Born on September 23, 1930, to Aretha and Baily Robinson, an impoverished Albany, Georgia, family that moved to Greenville, Florida while he was still an infant. It was not a cause for joy and celebration. His father soon abandoned the family and his baby brother, George Robinson, drowned in a freak washtub accident. Ray himself developed glaucoma at the age of five and within two years had lost his sight completely. A singer in a Baptist choir, he developed a love and feel for rhythms and studied music at the State School for Deaf and Blind Children, showing which brought out his talent and ear for playing various instruments, including the piano and clarinet.
An orphan by his early teens, Ray joined a country band at age 16 called The Florida Playboys. He moved to Seattle in 1948 where he and Southern guitarist Gossady McGee formed the McSon Trio. With an emphasis on easy-styled jazz, Ray also played in bebop sessions on the sly. He departed from the McSon Trio and signed with Los Angeles-based Swing Time Records, becoming the pianist for rhythm and blues great Lowell Fulson and his band. Atlantic Records eventually picked him up. Along the road he would add composer, writer and arranger to his formidable list of talents.
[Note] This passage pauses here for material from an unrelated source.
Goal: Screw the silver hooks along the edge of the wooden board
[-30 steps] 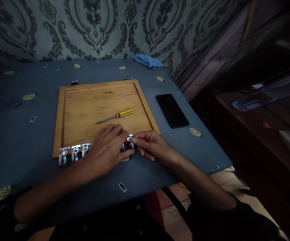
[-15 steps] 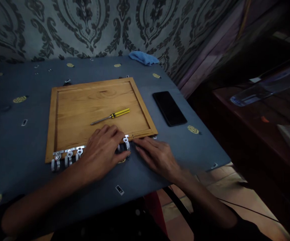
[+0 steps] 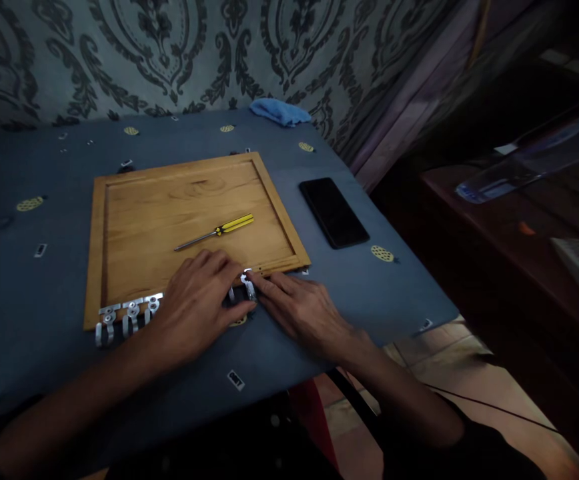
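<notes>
A wooden panel (image 3: 197,193) with a raised rim lies flat on the table. Along its near rim runs a row of silver metal hooks (image 3: 132,317), their curved ends sticking out past the edge. My left hand (image 3: 194,300) arches over the middle of this row and hides part of it, thumb and forefinger closed about the rightmost metal hook (image 3: 248,287). From the right, my right hand (image 3: 302,303) has its forefinger against the top of that same hook; its thumb is hidden. A screwdriver (image 3: 217,231) with a yellow and black handle rests on the panel.
A black phone (image 3: 333,212) lies right of the panel on the blue patterned tablecloth (image 3: 34,280). A blue cloth (image 3: 280,112) sits at the back by the wall. Tiny pieces (image 3: 90,142) lie at the far left. A clear plastic bottle (image 3: 499,180) is on a dark surface at right.
My right forefinger has moved left from beside the rightmost hook onto its top. My left hand keeps its place on the hook. The whole view has shifted slightly.
</notes>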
Ray's first R&B hit was "Confession Blues" in Los Angeles in 1949. In 1951, he had his first solo chart buster with "Baby Let Me Hold Your Hand". His amazing versatility and raw, soulful delivery quickly caught on with audiences and helped put Atlantic Records on the map. Hits like "Mess Around", "Things I Used to Do", "A Fool for You", "I've Got a Woman", "Drown in My Own Tears", and especially "What'd I Say" in 1959, pushed gospel and R&B to a wider crossover audience. He made a move into the country music arena--unheard of for a black singer--in the 1960s, doing soulful spins on Hank Williams and Eddy Arnold tunes. In 1960, he left Atlantic and signed with ABC-Paramount. Under ABC-Paramount, hits poured out during this peak time with "I Can't Stop Loving You", "Hit the Road Jack", "Busted" and his beloved signature song "Georgia On My Mind".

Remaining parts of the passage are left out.